3D Semantic Parsing of Large-Scale Indoor Spaces

> Introduction

3D sensing has experienced a major progress with the availability of mature technology for scanning large-scale spaces that can reliably form 3D point clouds of thousands of square meters. Existing approaches for understanding semantics are not suitable for such scale and type of data. This requires semantic parsing methods capable of coping with this scale, and ideally, exploiting the unique characteristics of such point clouds (e.g. complexity, richer geometric information, etc.).

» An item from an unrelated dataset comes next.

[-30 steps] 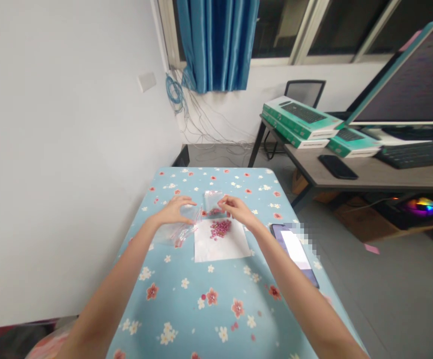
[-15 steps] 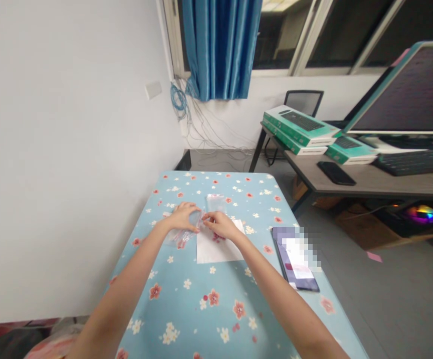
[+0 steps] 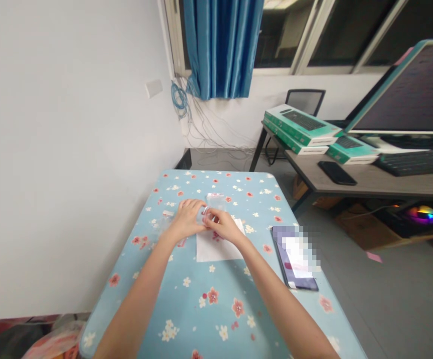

We propose a method for parsing the point cloud of an entire building using a hierarchical approach (see Fig 1): the first step parses the point cloud into semantically meaningful spaces (e.g., rooms, hallways, lobby) and aligns them in 3D. The second step parses each of these spaces into their structural and building elements (e.g., walls, columns, etc). Below is a short description of our method. For details check out our paper and supplementary material.


Fig 1. Semantic parsing of a large scale point cloud. Left: the raw point cloud. Middle: the results of parsing the point cloud into disjoint spaces (i.e. the floor plan). Right: the results of parsing a detected room (marked with black circle) into semantic elements.

back to top

> Publication

paper, supplementary material, bibtex, poster

This technology is patent-pending. Feel free to contact us for more information.

Featured in:

back to top

> Input Data

The input to our method is a raw colored point cloud of a large-scale indoor space (e.g. multiple floors, whole/part of a floor, etc.). To this end we collected a new dataset of several buildings with a covered area of over 6,000m2 and over 215 million points. For some examples of the kind of spaces we used for training and testing you can check this video:

back to top

> Parsing into Disjoint Spaces

We begin by parsing the point cloud into enclosed spaces (i.e. spaces which boundaries are partially or completely defined by building elements). Common approaches to finding spatial layout identify wall surfaces with surface or line fitting algorithms such as RANSAC or Hough Transform. However these approaches require fine-tuning parameters and are susceptible to clutter, noise and outliers. We exploit the representation of walls in point clouds and recurrent geometric patterns and seek to identify space dividers. Motivated by the peak-gap-peak signature of walls in 1D histograms of density of points projected to the major axes of a scanned area, we form a bank of filters designed to fire in the location of walls when convolved with such signals. We convolve each axis's histogram of density of points with our filter bank which results to candidate space dividers. The pipeline of how we identify space dividers is shown in Fig 2.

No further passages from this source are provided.